Exercise details:
Look in the material below for the line with "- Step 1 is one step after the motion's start" and the line with "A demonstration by", then set down exactly those two lines and all lines between, nothing more.

START Given material

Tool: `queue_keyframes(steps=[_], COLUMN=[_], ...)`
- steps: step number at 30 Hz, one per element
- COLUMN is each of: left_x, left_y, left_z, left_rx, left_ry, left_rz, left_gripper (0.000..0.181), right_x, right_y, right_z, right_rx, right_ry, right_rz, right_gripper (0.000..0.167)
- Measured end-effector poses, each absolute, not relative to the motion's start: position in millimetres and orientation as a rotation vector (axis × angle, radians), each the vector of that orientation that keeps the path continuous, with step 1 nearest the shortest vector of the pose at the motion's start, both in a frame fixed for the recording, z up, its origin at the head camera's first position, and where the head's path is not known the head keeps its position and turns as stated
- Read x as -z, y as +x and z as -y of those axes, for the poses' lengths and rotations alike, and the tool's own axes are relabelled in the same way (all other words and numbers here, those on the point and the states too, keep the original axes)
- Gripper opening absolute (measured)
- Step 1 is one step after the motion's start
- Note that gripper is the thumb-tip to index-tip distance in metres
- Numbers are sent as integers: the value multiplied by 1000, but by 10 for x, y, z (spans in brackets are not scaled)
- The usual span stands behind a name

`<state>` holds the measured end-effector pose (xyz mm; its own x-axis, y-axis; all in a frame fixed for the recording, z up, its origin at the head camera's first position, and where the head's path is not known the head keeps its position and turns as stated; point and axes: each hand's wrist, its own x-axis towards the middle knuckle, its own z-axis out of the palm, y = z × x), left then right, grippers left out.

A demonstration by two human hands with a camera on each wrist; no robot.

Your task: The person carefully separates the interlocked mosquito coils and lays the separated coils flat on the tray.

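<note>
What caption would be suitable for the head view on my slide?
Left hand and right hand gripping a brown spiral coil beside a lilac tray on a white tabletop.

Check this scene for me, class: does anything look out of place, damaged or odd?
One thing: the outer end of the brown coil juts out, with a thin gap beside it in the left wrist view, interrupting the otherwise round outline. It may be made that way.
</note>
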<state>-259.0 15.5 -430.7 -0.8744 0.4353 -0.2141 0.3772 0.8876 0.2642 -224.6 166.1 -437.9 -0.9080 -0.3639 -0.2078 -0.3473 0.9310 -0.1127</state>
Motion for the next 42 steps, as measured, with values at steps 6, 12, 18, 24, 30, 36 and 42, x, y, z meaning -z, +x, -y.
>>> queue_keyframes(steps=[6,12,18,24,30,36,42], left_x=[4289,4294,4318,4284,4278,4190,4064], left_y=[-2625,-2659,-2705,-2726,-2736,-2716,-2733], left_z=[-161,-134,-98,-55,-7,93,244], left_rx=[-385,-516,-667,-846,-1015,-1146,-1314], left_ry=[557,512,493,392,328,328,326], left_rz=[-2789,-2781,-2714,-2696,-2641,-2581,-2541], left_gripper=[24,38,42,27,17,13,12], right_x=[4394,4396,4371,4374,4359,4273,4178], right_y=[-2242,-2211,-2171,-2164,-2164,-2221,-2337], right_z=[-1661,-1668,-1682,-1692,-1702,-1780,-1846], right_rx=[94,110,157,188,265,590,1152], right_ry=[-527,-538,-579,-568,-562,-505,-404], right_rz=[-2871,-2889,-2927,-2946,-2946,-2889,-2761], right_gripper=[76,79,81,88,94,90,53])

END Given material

Answer to the problem:
- Step 1 is one step after the motion's start
- Note that gripper is the thumb-tip to index-tip distance in metres
- Numbers are sent as integers: the value multiplied by 1000, but by 10 for x, y, z (spans in brackets are not scaled)
- The usual span stands behind a name

`<state>` holds the measured end-effector pose (xyz mm; its own x-axis, y-axis; all in a frame fixed for the recording, z up, its origin at the head camera's first position, and where the head's path is not known the head keeps its position and turns as stated; point and axes: each hand's wrist, its own x-axis towards the middle knuckle, its own z-axis out of the palm, y = z × x), left then right, grippers left out.

A demonstration by two human hands with a camera on each wrist; no robot.

Output for this exercise is now complete.